Before we left the US several women told me that the hardest transition would be for me. Ben, in his work as a pilot, would experience all the glory of life in Papua on a daily basis. It would be hard work, but truly rewarding work. I had no such glorious task awaiting me and it was my transition to watch out for.
The awareness of a difficult transition didn’t hit until this week in Wamena. Back in Sentani I have a “job” to do and I’m good at it. Learning the language and culture are both tasks that I thoroughly enjoy. But as I stood in our future house in Wamena, realizing that I would be here alone with Isaiah while Ben was out flying, reality suddenly hit me. What do I have to contribute?
All my assurances were gone.
Earlier in the day Ben had joined another pilot on his last flight out to the interior. The pilot and his family are returning to Switzerland after 5 years in Papua.

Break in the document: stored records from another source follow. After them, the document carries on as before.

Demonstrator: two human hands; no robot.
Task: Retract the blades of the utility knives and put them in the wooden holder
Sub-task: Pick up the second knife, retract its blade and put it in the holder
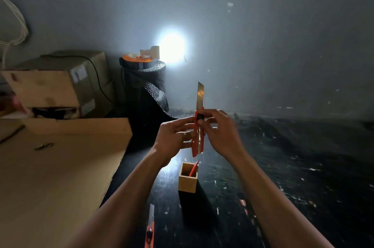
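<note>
I hold a red utility knife (198, 142) upright in front of me, its long metal blade (200, 96) fully extended upward. My left hand (174, 138) grips the red handle from the left. My right hand (220, 132) holds it from the right, thumb and fingers at the black slider near the handle's top. Below the hands stands the square wooden holder (187, 182) on the dark floor, with one red knife (193, 169) leaning inside it. Another red knife (150, 229) lies on the floor at the bottom, its blade out and pointing away from me.
A large flat cardboard sheet (56, 166) covers the left, with boxes (60, 82) stacked behind it. A dark roll of textured material (147, 86) stands at the wall beside a bright lamp (172, 47). The black floor (293, 166) is speckled with white flecks.
</note>
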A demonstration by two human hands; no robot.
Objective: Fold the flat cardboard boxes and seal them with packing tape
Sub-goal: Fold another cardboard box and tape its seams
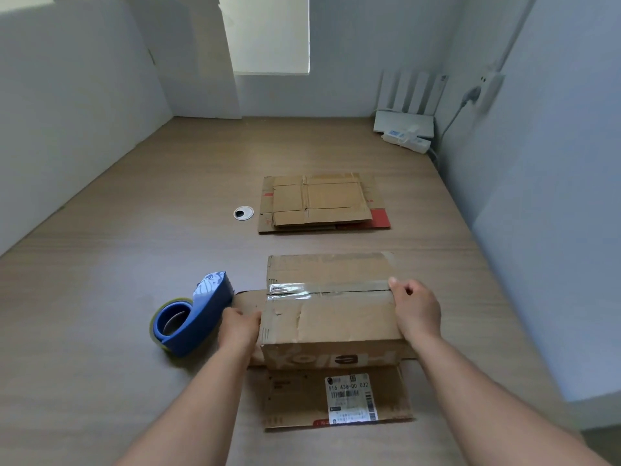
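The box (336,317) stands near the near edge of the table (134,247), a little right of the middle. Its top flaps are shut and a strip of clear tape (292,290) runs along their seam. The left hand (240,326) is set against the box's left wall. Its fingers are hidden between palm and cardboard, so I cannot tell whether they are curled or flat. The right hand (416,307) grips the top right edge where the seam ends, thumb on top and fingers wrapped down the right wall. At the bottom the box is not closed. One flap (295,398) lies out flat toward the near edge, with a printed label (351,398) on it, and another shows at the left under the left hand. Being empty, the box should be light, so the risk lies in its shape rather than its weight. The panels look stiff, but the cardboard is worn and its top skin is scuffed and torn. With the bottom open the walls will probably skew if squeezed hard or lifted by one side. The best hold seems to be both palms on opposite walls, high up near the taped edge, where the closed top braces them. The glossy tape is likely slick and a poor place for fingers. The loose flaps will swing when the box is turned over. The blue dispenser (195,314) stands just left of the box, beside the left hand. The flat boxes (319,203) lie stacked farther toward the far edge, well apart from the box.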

Their flight was primarily a medevac bringing in three people in need of serious medical care, but had also included visiting and dropping off supplies for some of the international workers in the interior. Ben returned from the flight so enthusiastic for the work he would soon be a part of. I celebrated with him as he talked about the trip.
After the flight we stayed with the crew for the Swiss pilot’s goodbye party. “Why am I so emotional?” Ben said, “I don’t even know these people.” I had to agree.
Listening to Indonesian, Papuan, and expats tell stories about the family my eyes also stung with tears. One man spoke of how the Swiss pilot had visited his village and how much that meant to him. Another spoke of how much he admired the pilot’s hard work and sense of humor. Story after story included not only the pilot, but memories of the couple’s children and admiration for the wife who had supported her husband.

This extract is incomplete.